WORK REQUEST >>
Please tell how many of the lines below contain "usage", using only a number.

RECORDS TO PROCESS >>
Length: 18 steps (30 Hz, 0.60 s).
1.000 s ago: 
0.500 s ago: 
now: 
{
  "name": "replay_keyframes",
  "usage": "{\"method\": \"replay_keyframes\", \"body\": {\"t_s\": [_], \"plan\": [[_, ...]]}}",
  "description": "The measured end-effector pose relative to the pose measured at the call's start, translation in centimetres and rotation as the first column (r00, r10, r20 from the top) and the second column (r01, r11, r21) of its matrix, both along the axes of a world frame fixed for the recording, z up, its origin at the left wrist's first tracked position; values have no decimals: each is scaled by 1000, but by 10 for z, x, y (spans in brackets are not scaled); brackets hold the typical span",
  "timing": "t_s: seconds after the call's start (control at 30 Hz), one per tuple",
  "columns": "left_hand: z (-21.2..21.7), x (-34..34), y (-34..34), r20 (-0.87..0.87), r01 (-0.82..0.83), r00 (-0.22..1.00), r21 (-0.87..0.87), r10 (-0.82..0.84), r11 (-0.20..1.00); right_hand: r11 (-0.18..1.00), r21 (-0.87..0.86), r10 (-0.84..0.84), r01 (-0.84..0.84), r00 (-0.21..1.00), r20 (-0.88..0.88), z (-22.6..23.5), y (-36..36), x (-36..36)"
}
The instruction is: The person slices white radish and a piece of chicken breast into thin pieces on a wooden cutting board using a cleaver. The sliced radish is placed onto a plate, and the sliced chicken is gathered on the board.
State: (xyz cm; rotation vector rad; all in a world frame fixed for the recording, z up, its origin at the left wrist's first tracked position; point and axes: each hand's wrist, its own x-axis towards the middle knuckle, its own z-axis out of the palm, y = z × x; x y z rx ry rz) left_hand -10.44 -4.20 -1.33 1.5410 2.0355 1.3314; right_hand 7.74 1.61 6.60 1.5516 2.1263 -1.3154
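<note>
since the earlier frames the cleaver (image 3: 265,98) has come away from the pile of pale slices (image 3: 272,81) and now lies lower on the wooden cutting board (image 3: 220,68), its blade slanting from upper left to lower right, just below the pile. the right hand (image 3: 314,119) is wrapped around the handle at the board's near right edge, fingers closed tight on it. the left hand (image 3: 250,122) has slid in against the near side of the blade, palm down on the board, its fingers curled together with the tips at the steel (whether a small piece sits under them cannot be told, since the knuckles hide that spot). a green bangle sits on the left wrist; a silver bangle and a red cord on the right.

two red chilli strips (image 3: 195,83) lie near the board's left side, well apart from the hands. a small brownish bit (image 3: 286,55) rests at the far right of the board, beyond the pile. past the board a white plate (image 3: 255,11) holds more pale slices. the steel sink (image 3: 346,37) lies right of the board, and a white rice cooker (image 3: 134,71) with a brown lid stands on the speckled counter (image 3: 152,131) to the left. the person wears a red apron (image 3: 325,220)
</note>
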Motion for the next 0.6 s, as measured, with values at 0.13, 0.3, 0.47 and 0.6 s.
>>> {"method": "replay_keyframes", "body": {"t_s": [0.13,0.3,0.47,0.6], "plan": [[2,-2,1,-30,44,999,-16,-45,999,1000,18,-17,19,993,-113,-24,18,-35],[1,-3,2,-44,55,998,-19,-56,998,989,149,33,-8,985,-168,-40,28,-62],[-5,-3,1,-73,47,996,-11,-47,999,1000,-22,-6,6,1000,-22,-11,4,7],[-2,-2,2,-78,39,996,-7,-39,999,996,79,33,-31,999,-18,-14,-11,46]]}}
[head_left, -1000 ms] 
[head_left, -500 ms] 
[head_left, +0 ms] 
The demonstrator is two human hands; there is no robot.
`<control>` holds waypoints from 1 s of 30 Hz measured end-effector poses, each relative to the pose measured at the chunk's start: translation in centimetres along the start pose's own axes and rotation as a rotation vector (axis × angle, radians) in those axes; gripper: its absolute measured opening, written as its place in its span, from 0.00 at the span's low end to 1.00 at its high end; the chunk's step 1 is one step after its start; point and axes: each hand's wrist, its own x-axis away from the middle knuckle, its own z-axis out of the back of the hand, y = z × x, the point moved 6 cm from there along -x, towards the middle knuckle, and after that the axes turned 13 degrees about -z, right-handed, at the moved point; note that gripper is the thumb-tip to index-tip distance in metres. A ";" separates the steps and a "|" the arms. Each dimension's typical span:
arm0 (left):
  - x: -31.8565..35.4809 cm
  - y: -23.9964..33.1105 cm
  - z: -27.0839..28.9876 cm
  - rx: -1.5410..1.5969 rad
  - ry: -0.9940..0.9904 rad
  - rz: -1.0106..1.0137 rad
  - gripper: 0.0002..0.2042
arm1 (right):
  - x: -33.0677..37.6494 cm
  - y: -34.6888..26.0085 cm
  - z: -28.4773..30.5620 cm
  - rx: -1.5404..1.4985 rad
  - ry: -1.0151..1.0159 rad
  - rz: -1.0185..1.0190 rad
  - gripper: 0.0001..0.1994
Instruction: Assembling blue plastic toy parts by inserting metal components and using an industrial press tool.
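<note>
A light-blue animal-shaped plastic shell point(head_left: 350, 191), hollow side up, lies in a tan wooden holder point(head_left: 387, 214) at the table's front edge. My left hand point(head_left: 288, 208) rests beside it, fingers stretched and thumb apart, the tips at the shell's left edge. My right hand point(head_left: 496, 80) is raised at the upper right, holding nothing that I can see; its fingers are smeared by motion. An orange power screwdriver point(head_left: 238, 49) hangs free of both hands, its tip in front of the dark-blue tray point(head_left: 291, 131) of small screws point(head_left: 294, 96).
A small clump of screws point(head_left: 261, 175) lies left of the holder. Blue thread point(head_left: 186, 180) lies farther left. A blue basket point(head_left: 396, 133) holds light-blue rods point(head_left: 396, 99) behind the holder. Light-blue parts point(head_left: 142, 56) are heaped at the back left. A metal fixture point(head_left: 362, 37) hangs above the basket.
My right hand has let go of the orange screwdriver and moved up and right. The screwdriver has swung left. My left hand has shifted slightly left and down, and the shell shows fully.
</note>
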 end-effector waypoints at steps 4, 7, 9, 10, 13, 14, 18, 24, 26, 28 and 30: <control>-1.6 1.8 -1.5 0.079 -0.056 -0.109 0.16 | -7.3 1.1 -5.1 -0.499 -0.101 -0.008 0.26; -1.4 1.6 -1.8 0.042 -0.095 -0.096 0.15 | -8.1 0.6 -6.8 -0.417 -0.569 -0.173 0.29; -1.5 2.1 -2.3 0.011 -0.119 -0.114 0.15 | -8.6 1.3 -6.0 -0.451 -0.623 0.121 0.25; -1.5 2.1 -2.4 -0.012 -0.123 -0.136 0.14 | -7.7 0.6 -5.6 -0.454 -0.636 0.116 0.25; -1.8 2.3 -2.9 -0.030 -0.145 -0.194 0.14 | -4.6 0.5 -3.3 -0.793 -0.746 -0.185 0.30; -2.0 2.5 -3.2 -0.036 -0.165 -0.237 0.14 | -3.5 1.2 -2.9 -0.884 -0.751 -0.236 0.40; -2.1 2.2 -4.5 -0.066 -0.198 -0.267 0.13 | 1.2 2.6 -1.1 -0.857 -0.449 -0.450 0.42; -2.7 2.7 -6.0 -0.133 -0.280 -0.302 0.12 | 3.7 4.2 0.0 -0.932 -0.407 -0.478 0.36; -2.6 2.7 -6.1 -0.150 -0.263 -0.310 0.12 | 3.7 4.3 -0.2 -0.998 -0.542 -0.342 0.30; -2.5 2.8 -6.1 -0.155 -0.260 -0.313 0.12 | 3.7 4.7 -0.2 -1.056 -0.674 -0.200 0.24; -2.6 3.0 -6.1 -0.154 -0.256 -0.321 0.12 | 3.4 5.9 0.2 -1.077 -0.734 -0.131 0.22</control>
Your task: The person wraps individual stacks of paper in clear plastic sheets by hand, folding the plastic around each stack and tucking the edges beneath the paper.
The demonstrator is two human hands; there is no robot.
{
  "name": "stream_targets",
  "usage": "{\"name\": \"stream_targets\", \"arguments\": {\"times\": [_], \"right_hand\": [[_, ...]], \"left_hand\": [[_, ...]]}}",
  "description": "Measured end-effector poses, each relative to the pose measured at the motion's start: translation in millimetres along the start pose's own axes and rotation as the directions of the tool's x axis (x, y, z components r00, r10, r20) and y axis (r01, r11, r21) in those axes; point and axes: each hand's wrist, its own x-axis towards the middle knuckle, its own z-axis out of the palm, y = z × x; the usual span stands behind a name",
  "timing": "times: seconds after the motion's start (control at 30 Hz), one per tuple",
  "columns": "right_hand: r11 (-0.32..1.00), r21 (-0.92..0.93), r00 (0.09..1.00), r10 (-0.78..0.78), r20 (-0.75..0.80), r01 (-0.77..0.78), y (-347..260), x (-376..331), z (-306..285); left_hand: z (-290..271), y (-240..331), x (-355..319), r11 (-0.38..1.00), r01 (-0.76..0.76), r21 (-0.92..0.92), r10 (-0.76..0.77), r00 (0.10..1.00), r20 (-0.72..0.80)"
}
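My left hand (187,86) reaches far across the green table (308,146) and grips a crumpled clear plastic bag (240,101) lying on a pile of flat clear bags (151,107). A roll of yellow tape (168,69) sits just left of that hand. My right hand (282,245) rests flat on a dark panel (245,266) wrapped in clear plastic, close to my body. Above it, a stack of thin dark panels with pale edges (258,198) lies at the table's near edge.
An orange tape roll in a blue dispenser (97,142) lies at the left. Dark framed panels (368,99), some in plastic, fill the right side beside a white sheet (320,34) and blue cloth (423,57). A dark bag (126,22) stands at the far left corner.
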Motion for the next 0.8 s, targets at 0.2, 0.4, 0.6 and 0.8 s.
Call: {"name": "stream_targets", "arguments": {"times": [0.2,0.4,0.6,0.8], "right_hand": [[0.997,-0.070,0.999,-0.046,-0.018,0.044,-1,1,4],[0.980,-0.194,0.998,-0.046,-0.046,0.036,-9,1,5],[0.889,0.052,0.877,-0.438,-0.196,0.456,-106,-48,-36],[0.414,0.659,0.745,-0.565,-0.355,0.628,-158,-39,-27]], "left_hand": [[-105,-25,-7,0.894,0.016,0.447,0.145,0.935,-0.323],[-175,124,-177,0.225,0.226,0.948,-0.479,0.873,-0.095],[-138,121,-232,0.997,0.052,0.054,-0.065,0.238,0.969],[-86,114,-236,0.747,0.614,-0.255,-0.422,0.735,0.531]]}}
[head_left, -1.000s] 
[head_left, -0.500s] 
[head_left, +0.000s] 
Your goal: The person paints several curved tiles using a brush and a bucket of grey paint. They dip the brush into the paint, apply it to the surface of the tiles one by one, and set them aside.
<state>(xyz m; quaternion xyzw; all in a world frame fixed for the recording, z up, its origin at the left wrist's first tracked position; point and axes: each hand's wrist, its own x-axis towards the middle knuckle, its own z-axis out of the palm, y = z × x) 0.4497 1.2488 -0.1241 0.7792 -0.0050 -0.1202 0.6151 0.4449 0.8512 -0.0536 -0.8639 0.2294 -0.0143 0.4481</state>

SOLVED PROBLEM >>
2